Task inputs
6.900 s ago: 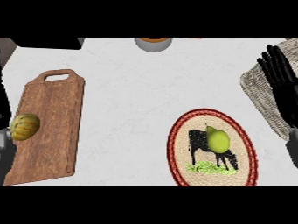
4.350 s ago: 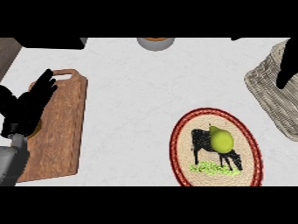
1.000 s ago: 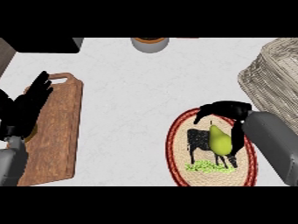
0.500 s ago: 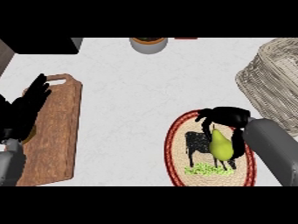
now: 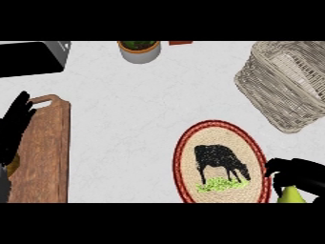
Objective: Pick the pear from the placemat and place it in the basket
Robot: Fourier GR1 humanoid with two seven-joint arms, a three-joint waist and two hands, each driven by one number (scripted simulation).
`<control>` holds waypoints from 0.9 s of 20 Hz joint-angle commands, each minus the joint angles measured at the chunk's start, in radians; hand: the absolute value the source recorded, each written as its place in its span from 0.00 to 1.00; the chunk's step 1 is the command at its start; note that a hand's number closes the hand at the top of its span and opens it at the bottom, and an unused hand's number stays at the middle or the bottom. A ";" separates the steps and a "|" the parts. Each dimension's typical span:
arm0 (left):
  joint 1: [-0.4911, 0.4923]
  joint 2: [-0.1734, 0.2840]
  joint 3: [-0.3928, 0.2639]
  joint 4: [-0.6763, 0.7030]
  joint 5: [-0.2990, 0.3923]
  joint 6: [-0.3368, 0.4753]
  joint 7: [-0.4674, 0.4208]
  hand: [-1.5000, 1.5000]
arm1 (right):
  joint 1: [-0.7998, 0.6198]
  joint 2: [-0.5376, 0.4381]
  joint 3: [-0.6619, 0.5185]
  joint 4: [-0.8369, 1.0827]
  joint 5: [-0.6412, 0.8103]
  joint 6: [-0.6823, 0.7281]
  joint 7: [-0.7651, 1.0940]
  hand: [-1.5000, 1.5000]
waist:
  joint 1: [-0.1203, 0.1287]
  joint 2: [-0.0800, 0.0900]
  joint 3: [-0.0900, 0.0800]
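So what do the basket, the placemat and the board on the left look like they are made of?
The basket looks like pale woven wicker: open crossing strands show. The placemat seems a coiled straw weave with a matte finish, red rim and a black cow print. The cutting board appears to be brown wood, with lengthwise grain.

The white tabletop [image 5: 137,109] carries a placemat [image 5: 221,162]. Left of the placemat lies a board [image 5: 42,152]; above-right sits a basket [image 5: 299,83]; far above-left stand a pot [image 5: 139,50] and a black box [image 5: 24,57].
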 commanded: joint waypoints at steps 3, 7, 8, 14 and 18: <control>0.037 -0.005 0.005 -0.024 0.007 -0.010 -0.022 0.50 | 0.367 -0.171 -0.069 -0.112 -0.159 -0.118 -0.245 1.00 | -0.003 0.022 0.005; 0.009 0.004 0.012 -0.032 0.019 -0.011 0.003 0.50 | 0.489 -0.199 -0.090 -0.213 -0.333 -0.027 -0.393 1.00 | -0.001 0.026 0.005; 0.045 0.005 0.009 -0.025 0.005 -0.018 -0.030 0.50 | 0.518 -0.216 -0.103 -0.263 -0.381 -0.011 -0.400 1.00 | 0.001 0.024 0.003; 0.023 -0.007 0.009 -0.024 0.013 -0.010 -0.014 0.50 | 0.634 -0.372 -0.276 -0.446 -0.635 0.004 -0.437 1.00 | -0.006 0.025 0.001; 0.013 -0.003 0.006 -0.074 0.016 0.002 0.033 0.50 | 0.727 -0.489 -0.411 -0.561 -0.802 0.032 -0.367 1.00 | 0.007 0.020 0.001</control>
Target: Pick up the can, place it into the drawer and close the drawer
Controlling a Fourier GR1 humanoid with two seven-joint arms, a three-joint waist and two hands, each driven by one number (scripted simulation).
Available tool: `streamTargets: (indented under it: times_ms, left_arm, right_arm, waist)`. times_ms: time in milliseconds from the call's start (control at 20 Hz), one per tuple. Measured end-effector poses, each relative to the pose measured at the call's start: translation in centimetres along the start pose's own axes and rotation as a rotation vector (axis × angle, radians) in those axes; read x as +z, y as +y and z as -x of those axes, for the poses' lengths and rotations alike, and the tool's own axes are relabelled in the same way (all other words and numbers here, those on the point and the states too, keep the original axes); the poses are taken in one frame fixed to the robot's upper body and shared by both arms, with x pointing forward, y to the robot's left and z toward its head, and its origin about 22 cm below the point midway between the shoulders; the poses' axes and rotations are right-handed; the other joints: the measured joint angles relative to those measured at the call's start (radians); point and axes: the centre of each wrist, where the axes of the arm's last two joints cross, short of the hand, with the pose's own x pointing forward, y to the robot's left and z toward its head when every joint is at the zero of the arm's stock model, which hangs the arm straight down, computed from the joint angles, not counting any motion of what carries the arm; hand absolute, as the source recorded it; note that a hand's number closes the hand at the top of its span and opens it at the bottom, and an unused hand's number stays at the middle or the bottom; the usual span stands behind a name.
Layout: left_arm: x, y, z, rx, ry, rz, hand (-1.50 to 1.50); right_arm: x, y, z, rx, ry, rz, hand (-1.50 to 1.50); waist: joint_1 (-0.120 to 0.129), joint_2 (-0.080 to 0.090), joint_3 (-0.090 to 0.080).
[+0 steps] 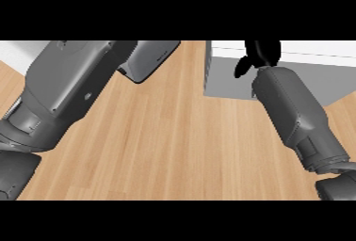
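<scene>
Up at the top right, the right robot hand (256, 55) is seen over the white drawer (306, 70), black fingers hanging down; whether they are apart or together cannot be told. No can is made out anywhere, so its place cannot be told. The left robot hand is out of view; only its grey forearm (59, 89) crosses the wooden tabletop (173, 141).

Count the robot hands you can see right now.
1: the right hand, at the upper right over the white drawer unit. The left hand shows nowhere; only its forearm does.

Matt wood-grain counter (173, 141), seemingly smooth
</scene>
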Motion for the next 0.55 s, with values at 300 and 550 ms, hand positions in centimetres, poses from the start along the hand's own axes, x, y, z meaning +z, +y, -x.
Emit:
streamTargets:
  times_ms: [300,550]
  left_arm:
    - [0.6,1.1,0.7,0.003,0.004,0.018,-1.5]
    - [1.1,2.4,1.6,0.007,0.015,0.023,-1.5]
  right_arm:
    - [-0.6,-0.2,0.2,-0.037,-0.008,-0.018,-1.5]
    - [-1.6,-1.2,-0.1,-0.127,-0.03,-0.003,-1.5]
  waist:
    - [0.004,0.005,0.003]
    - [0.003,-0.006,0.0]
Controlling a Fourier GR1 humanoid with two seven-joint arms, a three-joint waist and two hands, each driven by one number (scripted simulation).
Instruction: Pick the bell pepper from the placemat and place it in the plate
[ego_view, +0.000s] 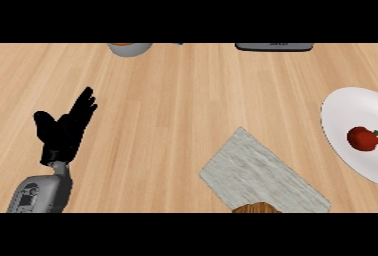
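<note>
Bell pepper (362, 138) lies on the plate (341, 120), far right of open left hand (65, 131)

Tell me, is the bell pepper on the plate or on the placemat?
On the plate: the red bell pepper lies on the white plate, apart from the grey placemat.
</note>
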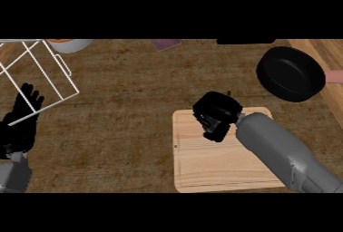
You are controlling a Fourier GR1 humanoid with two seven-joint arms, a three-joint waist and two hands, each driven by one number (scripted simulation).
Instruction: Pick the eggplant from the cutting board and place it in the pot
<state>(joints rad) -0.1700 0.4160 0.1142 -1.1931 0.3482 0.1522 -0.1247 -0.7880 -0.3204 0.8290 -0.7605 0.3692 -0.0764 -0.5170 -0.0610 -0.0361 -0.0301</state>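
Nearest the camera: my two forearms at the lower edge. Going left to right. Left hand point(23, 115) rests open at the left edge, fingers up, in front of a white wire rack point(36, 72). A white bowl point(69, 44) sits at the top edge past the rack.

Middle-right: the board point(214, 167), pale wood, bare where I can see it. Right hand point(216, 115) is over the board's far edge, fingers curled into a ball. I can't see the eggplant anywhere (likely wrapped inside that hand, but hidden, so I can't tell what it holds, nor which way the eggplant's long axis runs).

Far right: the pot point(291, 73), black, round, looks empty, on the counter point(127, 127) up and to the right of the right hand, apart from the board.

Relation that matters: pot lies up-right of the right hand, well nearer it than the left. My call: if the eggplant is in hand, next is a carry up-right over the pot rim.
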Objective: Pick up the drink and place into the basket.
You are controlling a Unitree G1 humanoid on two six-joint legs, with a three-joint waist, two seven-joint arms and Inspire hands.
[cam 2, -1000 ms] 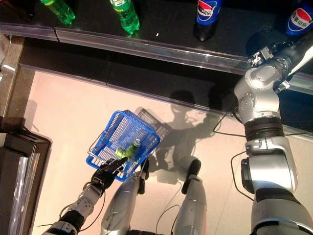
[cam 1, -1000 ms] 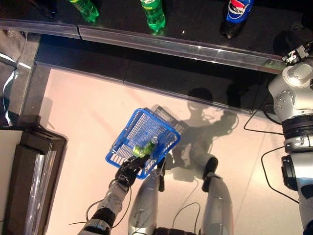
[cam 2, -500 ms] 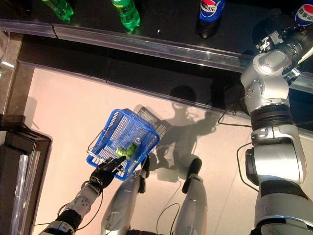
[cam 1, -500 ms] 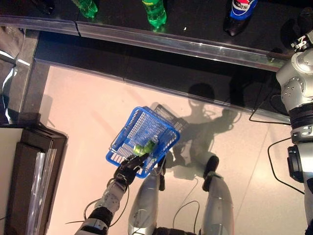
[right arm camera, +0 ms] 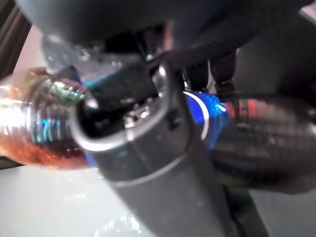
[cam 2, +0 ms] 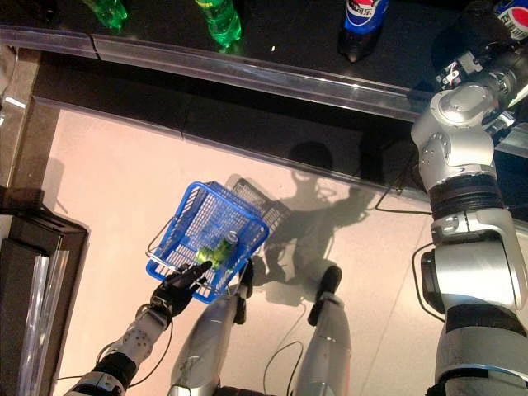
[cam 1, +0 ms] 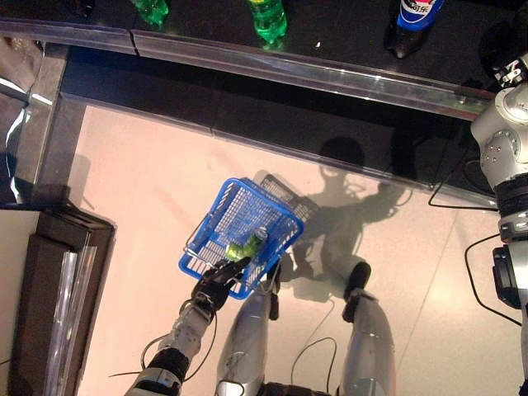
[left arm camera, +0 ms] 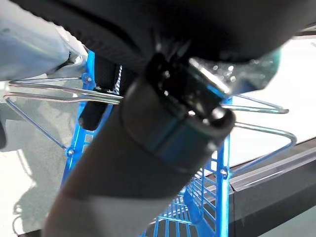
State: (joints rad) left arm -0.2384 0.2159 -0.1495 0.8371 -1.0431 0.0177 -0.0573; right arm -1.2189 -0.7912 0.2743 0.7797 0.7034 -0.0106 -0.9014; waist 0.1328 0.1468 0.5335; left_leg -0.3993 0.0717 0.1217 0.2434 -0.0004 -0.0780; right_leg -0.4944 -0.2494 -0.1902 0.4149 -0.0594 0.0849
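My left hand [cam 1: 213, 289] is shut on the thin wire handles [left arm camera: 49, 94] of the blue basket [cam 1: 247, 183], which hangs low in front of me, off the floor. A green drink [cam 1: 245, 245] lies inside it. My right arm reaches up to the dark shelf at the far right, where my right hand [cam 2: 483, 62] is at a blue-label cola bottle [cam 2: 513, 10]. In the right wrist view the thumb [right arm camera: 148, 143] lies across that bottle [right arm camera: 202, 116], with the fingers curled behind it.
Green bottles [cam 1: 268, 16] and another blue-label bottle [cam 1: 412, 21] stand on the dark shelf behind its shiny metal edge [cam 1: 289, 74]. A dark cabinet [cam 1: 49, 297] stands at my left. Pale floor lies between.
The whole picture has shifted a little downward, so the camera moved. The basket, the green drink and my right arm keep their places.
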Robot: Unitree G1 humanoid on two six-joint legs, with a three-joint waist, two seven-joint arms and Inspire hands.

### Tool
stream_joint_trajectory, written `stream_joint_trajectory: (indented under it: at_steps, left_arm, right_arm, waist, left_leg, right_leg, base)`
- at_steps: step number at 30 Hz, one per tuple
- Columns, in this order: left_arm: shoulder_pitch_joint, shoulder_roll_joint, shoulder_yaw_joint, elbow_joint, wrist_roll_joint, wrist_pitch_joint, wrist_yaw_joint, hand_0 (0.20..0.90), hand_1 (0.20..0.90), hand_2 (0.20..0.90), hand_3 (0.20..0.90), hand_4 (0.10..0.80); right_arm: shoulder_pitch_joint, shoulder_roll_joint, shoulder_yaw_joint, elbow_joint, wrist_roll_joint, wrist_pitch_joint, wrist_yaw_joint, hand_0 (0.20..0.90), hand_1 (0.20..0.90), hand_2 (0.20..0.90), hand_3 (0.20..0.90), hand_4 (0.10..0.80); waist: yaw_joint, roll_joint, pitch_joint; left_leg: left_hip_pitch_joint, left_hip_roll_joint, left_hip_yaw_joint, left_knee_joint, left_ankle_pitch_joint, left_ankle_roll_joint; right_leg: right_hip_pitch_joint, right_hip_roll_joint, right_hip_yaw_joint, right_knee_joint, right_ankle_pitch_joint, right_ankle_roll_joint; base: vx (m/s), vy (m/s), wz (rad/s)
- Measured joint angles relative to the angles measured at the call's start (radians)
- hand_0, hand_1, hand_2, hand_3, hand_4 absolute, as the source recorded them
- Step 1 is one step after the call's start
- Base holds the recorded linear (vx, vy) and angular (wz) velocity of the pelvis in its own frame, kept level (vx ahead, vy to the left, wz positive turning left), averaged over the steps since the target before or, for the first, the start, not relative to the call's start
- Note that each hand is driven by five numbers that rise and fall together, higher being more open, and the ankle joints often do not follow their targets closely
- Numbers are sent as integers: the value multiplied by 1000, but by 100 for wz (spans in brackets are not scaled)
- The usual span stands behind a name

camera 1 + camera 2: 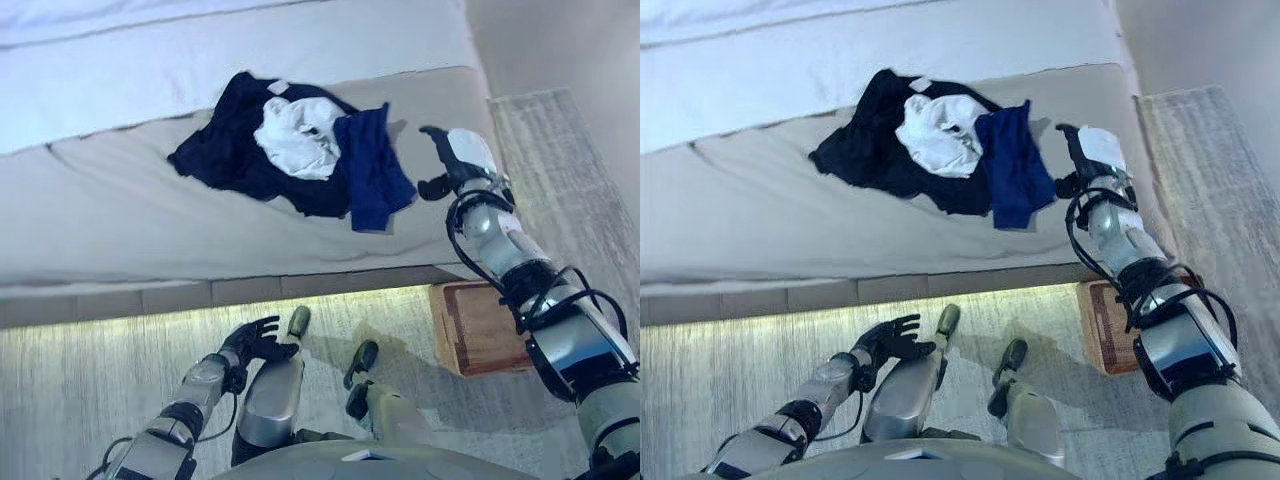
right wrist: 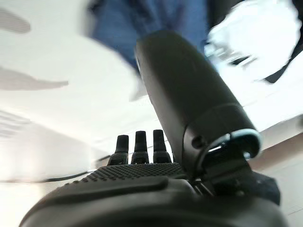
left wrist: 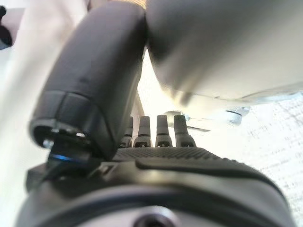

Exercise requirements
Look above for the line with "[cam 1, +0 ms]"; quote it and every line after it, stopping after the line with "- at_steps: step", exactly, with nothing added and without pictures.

Result of the exercise
[cam 1, +0 ms] 
[left arm camera, +0 ms] 
State: (joints rad) left arm -0.2384 0.2159 -0.1495 0.8371 -1.0431 0.0177 -0.0573; right arm -1.2189 -0.7912 0.2743 0.7797 0.7034 -0.0106 -0.9014; waist 0.1328 0.1468 0.5335; left_leg -0.3993 0.0717 0.1217 0.2434 -0.0004 -0.0780; right_leg -0.4944 -0.2494 -0.1902 0.4149 -0.0594 0.0849
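My left hand [cam 1: 213, 289] is shut on the thin wire handles [left arm camera: 49, 94] of the blue basket [cam 1: 247, 183], which hangs low in front of me, off the floor. A green drink [cam 1: 245, 245] lies inside it. My right arm reaches up to the dark shelf at the far right, where my right hand [cam 2: 483, 62] is at a blue-label cola bottle [cam 2: 513, 10]. In the right wrist view the thumb [right arm camera: 148, 143] lies across that bottle [right arm camera: 202, 116], with the fingers curled behind it.
Green bottles [cam 1: 268, 16] and another blue-label bottle [cam 1: 412, 21] stand on the dark shelf behind its shiny metal edge [cam 1: 289, 74]. A dark cabinet [cam 1: 49, 297] stands at my left. Pale floor lies between.
The whole picture has shifted a little downward, so the camera moved. The basket, the green drink and my right arm keep their places.
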Robot: Unitree G1 humanoid on two six-joint legs, with a three-joint waist, two seven-joint arms and Inspire hands.

### Tool
stream_joint_trajectory, written `stream_joint_trajectory: (indented under it: at_steps, left_arm, right_arm, waist, left_leg, right_leg, base)`
- at_steps: step number at 30 Hz, one per tuple

What appears above is the full answer.